By Dan Molinski and Christopher Alessi 

--U.S. oil prices fell Wednesday as investors remained focused on global economic-growth concerns and how a slowdown might put a dent in demand for oil.

--West Texas Intermediate futures, the U.S. oil standard, ended 0.7% lower at $52.62 a barrel on the New York Mercantile Exchange. Prices have fallen the past two sessions and three of the past four sessions, though prices are still up 16% so far this year.

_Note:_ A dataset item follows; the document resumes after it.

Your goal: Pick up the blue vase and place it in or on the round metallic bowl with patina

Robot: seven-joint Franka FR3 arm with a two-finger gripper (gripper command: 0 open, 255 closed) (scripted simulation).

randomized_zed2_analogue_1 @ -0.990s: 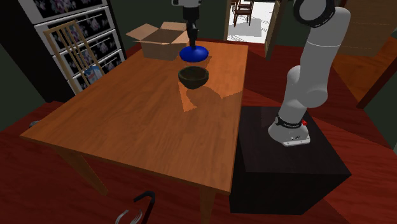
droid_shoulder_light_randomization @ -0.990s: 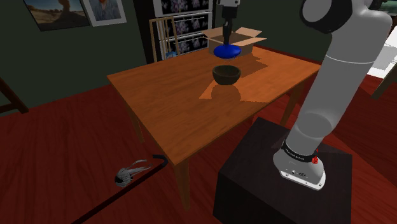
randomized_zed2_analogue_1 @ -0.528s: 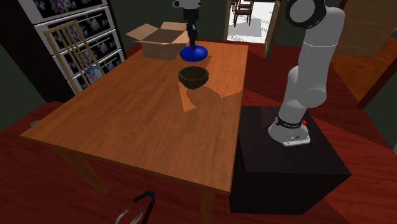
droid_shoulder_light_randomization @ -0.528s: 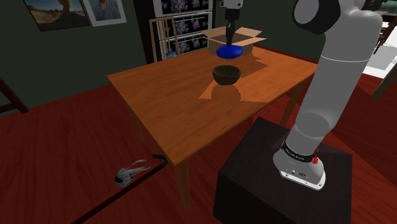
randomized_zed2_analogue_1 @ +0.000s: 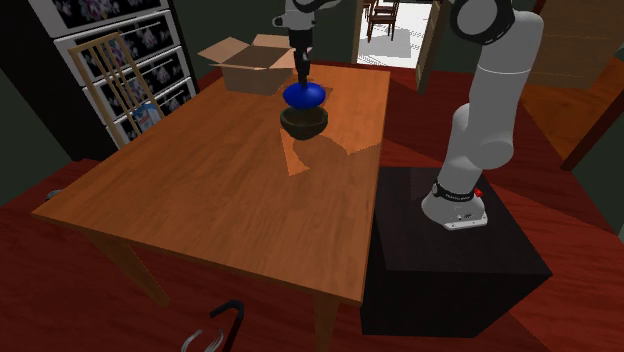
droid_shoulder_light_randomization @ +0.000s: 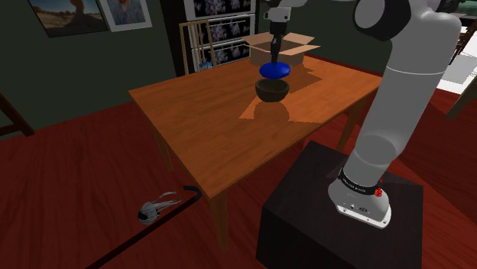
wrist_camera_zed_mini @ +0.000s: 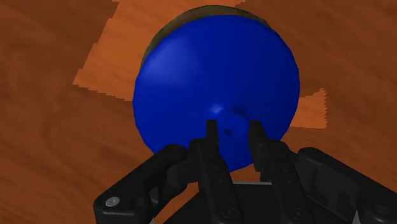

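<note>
Only lettering I can spot is a band on the white arm's base [droid_shoulder_light_randomization: 359, 186], too small to read. The arm rises tall off its stand and bends over the wooden table [droid_shoulder_light_randomization: 206, 134]. The black gripper [droid_shoulder_light_randomization: 275, 47] points straight down, fingers clamped on the top of the round blue vase [droid_shoulder_light_randomization: 275, 69]. The vase hangs right over the dark round bowl [droid_shoulder_light_randomization: 271, 92]; can't tell if they touch.

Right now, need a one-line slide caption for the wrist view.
Pincer shut on the blue vase, holding it right above the dark round bowl on the wooden table.
</note>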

--Brent crude, the global oil benchmark, fell 0.6% to $61.14 a barrel on London's Intercontinental Exchange.

HIGHLIGHTS

Global Economy: The bullish sentiment that bolstered the oil market during the first three weeks of 2019 has largely taken a breather this week. "Right now, the market is kind of keyed in to growth risks stemming from U.S.-China trade talks, and a slow start out of the gate for the U.S., given the government shutdown," said Chris Kettenmann, chief energy strategist at Macro Risk Advisors. He said that while prices have rallied off late 2018 lows given short-covering and as agreed-on production cuts by OPEC nations start to bite, "the market is now looking for a little more clarification on issues like growth...to know where the market will be going."

Davos: As government officials and business executives gather at the World Economic Forum in Davos this week, the International Monetary Fund warned of economic risks around the globe. "We saw both doom and gloom coming out of Davos," said Phil Flynn at Price Futures in Chicago. "Talk of slowdown fears are making the rounds." Among the concerns being voiced at Davos are Britain's planned exit from the European Union and a slowdown in the Chinese economy. The IMF lowered its global economic-growth forecast for 2019 to 3.5% from 3.7%.

U.S. Inventories: Investors will next focus on weekly data on U.S. oil inventories that could show crude stockpiles start to bearishly creep higher after trending slightly lower the past two months. The Energy Information Administration is due Thursday to release its weekly report on U.S. oil inventories. Analysts surveyed by The Wall Street Journal expect, on average, to see a 600,000-barrel decline in crude stockpiles, but a hefty, 2.7-million-barrel rise in gasoline supplies. But the American Petroleum Institute, an industry group, said late Wednesday that its own data for the week showed a 6.6-million-barrel increase in crude supplies, a 3.6-million-barrel rise in gasoline stocks and a 2.6-million-barrel increase in distillate inventories, according to a market participant.

INSIGHT

OPEC+: The oil market has been bolstered since the start of 2019 by the implementation of production cuts by the Organization of the Petroleum Exporting Countries and its allies. OPEC and 10 producers outside the oil cartel, led by Russia, agreed late in 2018 to collectively hold back crude output by 1.2 million barrels a day for the first half of 2019, to rein in a burgeoning supply glut and boost prices.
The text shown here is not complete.